Produce the listing below again, exactly as shown.

Data block:

# # #

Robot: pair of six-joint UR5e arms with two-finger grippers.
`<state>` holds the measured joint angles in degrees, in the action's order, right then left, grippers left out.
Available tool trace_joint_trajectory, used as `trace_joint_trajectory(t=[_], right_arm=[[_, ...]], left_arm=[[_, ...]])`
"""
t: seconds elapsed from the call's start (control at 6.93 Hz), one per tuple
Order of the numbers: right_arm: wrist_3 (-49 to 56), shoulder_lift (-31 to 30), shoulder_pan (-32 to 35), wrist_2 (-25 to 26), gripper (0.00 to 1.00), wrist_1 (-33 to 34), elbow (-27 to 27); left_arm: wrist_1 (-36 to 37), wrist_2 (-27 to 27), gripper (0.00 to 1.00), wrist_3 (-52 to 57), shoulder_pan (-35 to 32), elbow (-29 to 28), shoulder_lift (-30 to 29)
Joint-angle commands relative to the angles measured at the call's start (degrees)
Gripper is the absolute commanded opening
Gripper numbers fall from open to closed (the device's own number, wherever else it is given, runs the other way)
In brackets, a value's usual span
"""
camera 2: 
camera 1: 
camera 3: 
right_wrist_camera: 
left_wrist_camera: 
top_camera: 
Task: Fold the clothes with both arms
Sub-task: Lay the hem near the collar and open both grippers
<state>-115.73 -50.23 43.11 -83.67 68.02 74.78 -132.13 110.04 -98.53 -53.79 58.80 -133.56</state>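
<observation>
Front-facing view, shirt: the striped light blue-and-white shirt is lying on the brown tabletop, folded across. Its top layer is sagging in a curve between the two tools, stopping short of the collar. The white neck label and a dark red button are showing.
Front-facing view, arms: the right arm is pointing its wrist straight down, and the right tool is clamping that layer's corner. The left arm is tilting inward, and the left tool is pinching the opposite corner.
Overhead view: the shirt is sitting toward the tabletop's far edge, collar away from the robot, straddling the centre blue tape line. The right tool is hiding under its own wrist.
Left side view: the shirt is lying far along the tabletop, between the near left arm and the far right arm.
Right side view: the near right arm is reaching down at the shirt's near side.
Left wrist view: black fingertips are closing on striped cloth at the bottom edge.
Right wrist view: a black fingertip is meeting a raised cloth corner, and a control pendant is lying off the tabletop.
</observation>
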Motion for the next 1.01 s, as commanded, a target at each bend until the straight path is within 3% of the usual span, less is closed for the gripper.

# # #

Answer box:
Robot: pair of six-joint UR5e arms with two-finger grippers.
`<state>` holds the measured joint angles in degrees, in the action's order, right then left, grippers left out.
Available tool trace_joint_trajectory, used as `trace_joint_trajectory(t=[_], right_arm=[[_, ...]], left_arm=[[_, ...]])`
"""
t: seconds elapsed from the call's start (control at 6.93 Hz), one per tuple
Order of the numbers: right_arm: wrist_3 (-49 to 56), shoulder_lift (-31 to 30), shoulder_pan (-32 to 35), wrist_2 (-25 to 26), gripper (0.00 to 1.00), wrist_1 (-33 to 34), elbow (-27 to 27); left_arm: wrist_1 (-36 to 37), wrist_2 (-27 to 27), gripper (0.00 to 1.00), wrist_3 (-52 to 57), shoulder_pan (-35 to 32), elbow (-29 to 28), shoulder_lift (-30 to 29)
Joint-angle commands relative to the angles measured at the call's start (degrees)
Gripper is the absolute commanded opening
Gripper numbers fall from open to closed (the device's own number, wherever else it is given, runs the other way)
In brackets, a value's usual span
"""
camera 2: 
camera 1: 
camera 3: 
right_wrist_camera: 
left_wrist_camera: 
top_camera: 
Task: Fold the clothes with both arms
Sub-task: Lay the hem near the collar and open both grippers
<state>-115.73 -50.23 43.11 -83.67 68.02 74.78 -132.13 110.04 -98.53 -53.79 58.80 -133.56</state>
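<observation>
Front-facing view, shirt: the striped light blue-and-white shirt is lying on the brown tabletop, folded across. Its top layer is sagging in a curve between the two tools, stopping short of the collar. The white neck label and a dark red button are showing.
Front-facing view, arms: the right arm is pointing its wrist straight down, and the right tool is clamping that layer's corner. The left arm is tilting inward, and the left tool is pinching the opposite corner.
Overhead view: the shirt is sitting toward the tabletop's far edge, collar away from the robot, straddling the centre blue tape line. The right tool is hiding under its own wrist.
Left side view: the shirt is lying far along the tabletop, between the near left arm and the far right arm.
Right side view: the near right arm is reaching down at the shirt's near side.
Left wrist view: black fingertips are closing on striped cloth at the bottom edge.
Right wrist view: a black fingertip is meeting a raised cloth corner, and a control pendant is lying off the tabletop.
</observation>
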Motion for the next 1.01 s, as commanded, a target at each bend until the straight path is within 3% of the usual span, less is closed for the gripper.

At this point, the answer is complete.